CXASAP for photochemistry experiments
Background
If you have used MX to collect a series of datasets of your crystal under irradiation, you can use CXASAP to refine and analyse your structures. This saves you from refining each one separately and then extracting the structural information for your analysis.
Setup
For each data series you need a reference structure. This is usually the first dataset you collected of the series. Although if it undergoes a phase change, you will want a reference structure of the changed structure as well.
For the reference structure, you will need to:
Refine it to convergence
Label the atoms, especially those you are interested in throughout the series
DO NOT use the solvent mask. This will confuse CXASAP because it will look for a fab file. If your structure is porous, just refine it as best you can without SQUEEZE or a solvent mask. If you need to refine it with a solvent mask for publication, you will need to do it manually after you do the parallel refinement.

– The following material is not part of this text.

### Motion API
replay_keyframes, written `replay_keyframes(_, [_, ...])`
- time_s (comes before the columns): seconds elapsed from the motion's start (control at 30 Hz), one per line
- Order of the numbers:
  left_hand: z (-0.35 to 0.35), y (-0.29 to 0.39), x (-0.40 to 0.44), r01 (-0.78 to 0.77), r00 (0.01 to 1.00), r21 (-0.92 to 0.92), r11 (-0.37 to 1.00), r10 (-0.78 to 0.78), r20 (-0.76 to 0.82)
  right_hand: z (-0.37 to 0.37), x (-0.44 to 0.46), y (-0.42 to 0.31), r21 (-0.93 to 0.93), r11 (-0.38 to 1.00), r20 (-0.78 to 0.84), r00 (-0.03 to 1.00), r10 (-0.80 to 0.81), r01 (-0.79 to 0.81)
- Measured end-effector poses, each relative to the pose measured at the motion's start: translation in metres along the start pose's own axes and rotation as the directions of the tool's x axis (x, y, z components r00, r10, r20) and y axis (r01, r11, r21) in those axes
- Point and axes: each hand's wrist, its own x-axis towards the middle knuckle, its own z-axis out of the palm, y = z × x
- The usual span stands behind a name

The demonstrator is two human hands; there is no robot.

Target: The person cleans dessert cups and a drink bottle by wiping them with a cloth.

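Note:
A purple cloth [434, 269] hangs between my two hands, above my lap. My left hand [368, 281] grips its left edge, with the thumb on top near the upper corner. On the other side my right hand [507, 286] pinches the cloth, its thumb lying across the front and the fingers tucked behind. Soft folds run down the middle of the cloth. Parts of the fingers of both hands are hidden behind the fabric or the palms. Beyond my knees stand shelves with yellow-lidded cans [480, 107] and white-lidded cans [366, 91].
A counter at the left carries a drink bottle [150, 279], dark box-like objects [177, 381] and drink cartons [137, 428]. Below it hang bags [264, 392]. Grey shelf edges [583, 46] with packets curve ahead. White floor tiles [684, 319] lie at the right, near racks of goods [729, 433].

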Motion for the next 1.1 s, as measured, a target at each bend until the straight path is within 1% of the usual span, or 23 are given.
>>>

Place the ins, res, hkl and cif files in a folder together.
Step 1. Download your data
You need all the datasets from the series you are analysing in one folder. Download them from the synchrotron server: instructions here
It is a good idea to have your files for your reference structure also in this folder
Step 2. Copy cxasap files
Because of how the files are laid out in the dataset folders, you need to move the cxasap.ins and cxasap.hkl files from the CX-ASAP_Brute folder within each dataset folder, back into the dataset folder.
For this, download this python script: move_ins_hkl.py
Save it in the folder with all your datasets. Open Powershell in this folder and run the script
python move_ins_hkl.py |
After this, you should have a cxasap.ins and cxasap.hkl in each dataset folder.
Step 3. Setup pipeline-refinement
Open powershell in the CX-ASAP-main folder where you installed it in your C drive.
Activate the virtual environment
.\cxasap_venv\Scripts\activate |
In general, for each CXASAP pipeline or module there are a few different options you can run in powershell.
If you run the --help command, you will find out about the pipeline and the other commands you can run for it.
For example, running cxasap pipeline-refinement --help, will show you this:
This gives a summary of what the pipeline does, and the options for the pipeline, which are --dependencies, --files, configure, --run and --help.
To check what you need, run this:
cxasap pipeline-refinement --files |
This will tell you the files you require. You should already have all the files you need, where you need them, based on the previous steps.
To configure the code, run this:
This will make a configuration file, called conf.yaml, in the cx_asap folder, which is in your CX-ASAP-main folder.
It will also print out in the terminal a description of what needs to go to each field of the configuration file.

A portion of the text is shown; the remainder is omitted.